The initiative petition process involves political discourse that is protected by the first amendment of the federal constitution. Meyer v. Grant, 486 U.S. 414, 421, 108 S.Ct. 1886, 1891, 100 L.Ed.2d 425 (1988). "The circulation of an initiative petition of necessity involves both the expression of a desire for political change and a discussion of the merits of the proposed change.... Thus the circulation of a petition involves the type of interactive communication concerning political change that is appropriately described as 'core political speech.' " Id. at 421-22, 108 S.Ct. at 1891-92. Although the right to invoke an initiative is a state-created right, it does not follow that the state is free to impose limitations on that right without satisfying the dictates of the first amendment. Id. at 425, 108 S.Ct. at 1893-94. Restrictions on the right to undertake an initiative are subject to exacting scrutiny, must be justified by a compelling state interest and be narrowly tailored to serve that interest. Id. at 420, 425, 108 S.Ct. at 1891, 1893-94.

The pre-circulation regulation of the form of an initiative petition, pursuant to 21-A M.R.S.A. § 901, insures its clarity and allows for procedural uniformity through the requirement that a standard form be used or a petitioner-supplied form be approved by the Secretary. Compliance with this section imposes a justifiable minimal burden on a petitioner. See Delgado v. Smith, 861 F.2d 1489, 1497 (11th Cir.1988). Here, however, the Secretary's refusal to furnish the petition form is a complete bar to Wyman exercising his initiative petition rights. The burden that the Secretary must overcome to justify such a drastic limitation on protected conduct at the core of the political process is "well-nigh insurmountable." Meyer, 486 U.S. at 425, 108 S.Ct. at 1894.

The Secretary's sole justification for denying Wyman's petition rights is that the petition, once filed, would in the opinion of the Secretary and that of the Attorney General, be invalid because it would impermissibly bind future Legislatures. See Opinion of the Attorney General, August 5, 1991. The potential invalidity of the subject of an initiative petition, however, is not a sufficient reason to pre-empt the petition process itself or to bar the discussion of the issues raised in the petition. See Meyer, 486 U.S. at 426, 108 S.Ct. at 1894; Allen v. Quinn, 459 A.2d 1098, 1102-03 (Me.1983). Moreover, the Secretary's concerns of voter confusion and wasted resources if potentially invalid questions are included on the ballot are not implicated during the initial signature collection phase.

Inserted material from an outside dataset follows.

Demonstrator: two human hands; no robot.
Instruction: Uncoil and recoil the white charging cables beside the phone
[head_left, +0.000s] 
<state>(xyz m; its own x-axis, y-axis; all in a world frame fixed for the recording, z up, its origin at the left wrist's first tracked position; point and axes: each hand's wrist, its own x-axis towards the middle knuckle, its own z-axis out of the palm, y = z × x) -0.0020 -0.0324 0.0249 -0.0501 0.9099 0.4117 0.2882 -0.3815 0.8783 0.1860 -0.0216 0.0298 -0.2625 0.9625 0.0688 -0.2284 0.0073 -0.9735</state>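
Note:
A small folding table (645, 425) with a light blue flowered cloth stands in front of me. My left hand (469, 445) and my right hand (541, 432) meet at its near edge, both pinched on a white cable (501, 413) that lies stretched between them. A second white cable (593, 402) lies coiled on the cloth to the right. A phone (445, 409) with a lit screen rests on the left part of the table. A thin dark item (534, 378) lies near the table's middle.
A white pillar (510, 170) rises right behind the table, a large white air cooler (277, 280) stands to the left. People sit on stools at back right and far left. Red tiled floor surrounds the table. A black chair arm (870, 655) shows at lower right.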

Because the petition process is protected by the first amendment and the Secretary has advanced no compelling interest in executive oversight of the content of the petition prior to its circulation for signature, his refusal to furnish the petition form based on the content of the proposed legislation impermissibly violated Wyman's rights protected by the first amendment. See Meyer, 486 U.S. at 428, 108 S.Ct. at 1895; Stoddard v. Quinn, 593 F.Supp. 300, 307 (D.Me.1984) (in the absence of legitimate state interests, filing deadlines imposed on...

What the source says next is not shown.